PILIHANRAKYAT.ID, Probolinggo-Di sebuah ruang sidang di Pengadilan Tipikor Surabaya, terdakwa yang menjabat bendahara salah satu sekolah di Kecamatan Maron, Kabupaten Probolinggo, menghadapi tuntutan hukuman yang tidak ringan.
Jaksa Penuntut Umum menuntut hukuman penjara selama 4 tahun 6 bulan atas dugaan penyalahgunaan dana hibah dari Pemerintah Provinsi Jawa Timur yang seharusnya dipakai untuk pembangunan fasilitas pendidikan. Selasa (28/10/2025), Ketua tim penuntut, Taufik E. Purwanto, menegaskan bahwa selain pidana badan, pihaknya juga menuntut uang pengganti sebesar Rp 583 juta lebih sedikit, serta penyitaan harta benda terdakwa dan tuntutan pidana subsider selama 3 tahun.
Menurut dakwaan, anggaran hibah untuk tahun pelaksanaan 2021-2022 seharusnya digunakan membangun ruang kelas baru, fasilitas MCK, dan ruang kelas tambahan di sekolah itu.

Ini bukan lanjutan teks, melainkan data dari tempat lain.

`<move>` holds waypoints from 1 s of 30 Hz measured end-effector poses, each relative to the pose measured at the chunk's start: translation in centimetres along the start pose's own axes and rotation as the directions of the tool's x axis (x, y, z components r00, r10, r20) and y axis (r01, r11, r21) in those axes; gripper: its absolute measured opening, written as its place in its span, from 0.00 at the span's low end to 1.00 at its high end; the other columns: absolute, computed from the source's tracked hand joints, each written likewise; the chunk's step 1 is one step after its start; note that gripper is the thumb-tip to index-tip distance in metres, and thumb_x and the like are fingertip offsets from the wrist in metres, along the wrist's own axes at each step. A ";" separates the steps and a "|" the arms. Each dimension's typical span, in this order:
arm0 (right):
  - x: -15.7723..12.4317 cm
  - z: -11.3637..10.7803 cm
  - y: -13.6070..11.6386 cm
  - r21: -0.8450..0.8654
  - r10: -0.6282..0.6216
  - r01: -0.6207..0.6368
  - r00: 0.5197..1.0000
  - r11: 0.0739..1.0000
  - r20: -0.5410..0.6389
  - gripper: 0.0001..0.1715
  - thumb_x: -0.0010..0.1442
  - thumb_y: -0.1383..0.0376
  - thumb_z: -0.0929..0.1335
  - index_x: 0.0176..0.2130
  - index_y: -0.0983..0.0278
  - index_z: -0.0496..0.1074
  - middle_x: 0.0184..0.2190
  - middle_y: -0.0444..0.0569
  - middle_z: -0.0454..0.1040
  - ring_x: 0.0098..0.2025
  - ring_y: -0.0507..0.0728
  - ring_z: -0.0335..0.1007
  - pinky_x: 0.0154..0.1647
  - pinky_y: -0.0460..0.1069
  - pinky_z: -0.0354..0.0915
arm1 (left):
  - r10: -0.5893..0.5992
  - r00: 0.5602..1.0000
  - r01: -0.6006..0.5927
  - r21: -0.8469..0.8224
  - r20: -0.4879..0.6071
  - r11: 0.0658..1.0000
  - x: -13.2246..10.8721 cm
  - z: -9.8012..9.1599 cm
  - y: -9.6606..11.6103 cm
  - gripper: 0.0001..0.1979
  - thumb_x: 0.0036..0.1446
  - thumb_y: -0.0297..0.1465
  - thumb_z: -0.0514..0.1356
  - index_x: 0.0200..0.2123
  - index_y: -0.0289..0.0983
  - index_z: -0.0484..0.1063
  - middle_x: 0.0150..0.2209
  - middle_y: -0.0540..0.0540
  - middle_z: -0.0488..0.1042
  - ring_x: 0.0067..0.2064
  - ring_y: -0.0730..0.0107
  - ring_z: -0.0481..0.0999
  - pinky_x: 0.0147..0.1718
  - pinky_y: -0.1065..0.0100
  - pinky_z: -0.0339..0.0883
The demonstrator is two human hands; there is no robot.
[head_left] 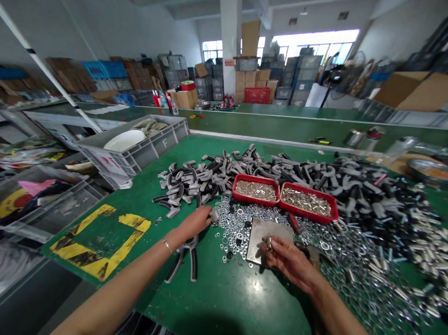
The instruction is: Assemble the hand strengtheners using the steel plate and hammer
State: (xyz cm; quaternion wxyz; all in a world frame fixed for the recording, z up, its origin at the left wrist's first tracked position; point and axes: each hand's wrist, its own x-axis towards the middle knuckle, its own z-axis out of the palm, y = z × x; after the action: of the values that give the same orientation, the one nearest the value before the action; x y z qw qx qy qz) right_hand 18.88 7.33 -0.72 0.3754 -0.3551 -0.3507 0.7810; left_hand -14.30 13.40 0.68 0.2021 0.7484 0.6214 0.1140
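The right hand [288, 262] pinches a small silver ring [268, 242], the left hand [194, 222] pinches a small grey metal piece [215, 214]; weak grip could drop them.

Yellow-and-black tape [98, 243] marks a square outline on the green worktop [215, 308]. At the worktop's left edge stands a grey crate [134, 149] holding a white dish [125, 139], and a second crate [51, 202] sits nearer, off that edge. A steel bowl [432, 170] rests at the worktop's far right. Beyond the worktop lie scissors [196, 116] and steel cans [355, 138] on a second green bench [287, 122], then cardboard boxes [250, 80], a red crate [257, 94] and a fan [351, 69].
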 end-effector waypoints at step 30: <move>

Namun audit internal dan laporan dari lembaga pengawas mencatat adanya ketidaksesuaian nyata antara volume pekerjaan yang dilaporkan dan kondisi fisik di lapangan. Kerugian negara disebut mencapai angka yang sama dengan jumlah uang pengganti yang dituntut oleh jaksa.
Modusnya termasuk pemalsuan surat pertanggungjawaban (SPJ), rekayasa laporan keuangan, dan pengurangan volume pekerjaan yang tidak diunggah ke laporan publik. Pihak jaksa menilai bahwa bukti dan keterangan saksi telah cukup untuk membawa kasus ini ke meja persidangan.
Sidang selanjutnya akan mengagendakan pembelaan atau pledoi dari terdakwa. Peristiwa ini sekaligus menjadi pengingat bahwa dana publik, terutama yang diperuntukkan bagi pendidikan, bukan saja amanah formal — tetapi ia menuntut tata kelola yang transparan dan akuntabel agar tidak menjadi beban kepercayaan bagi lembaga dan masyarakat.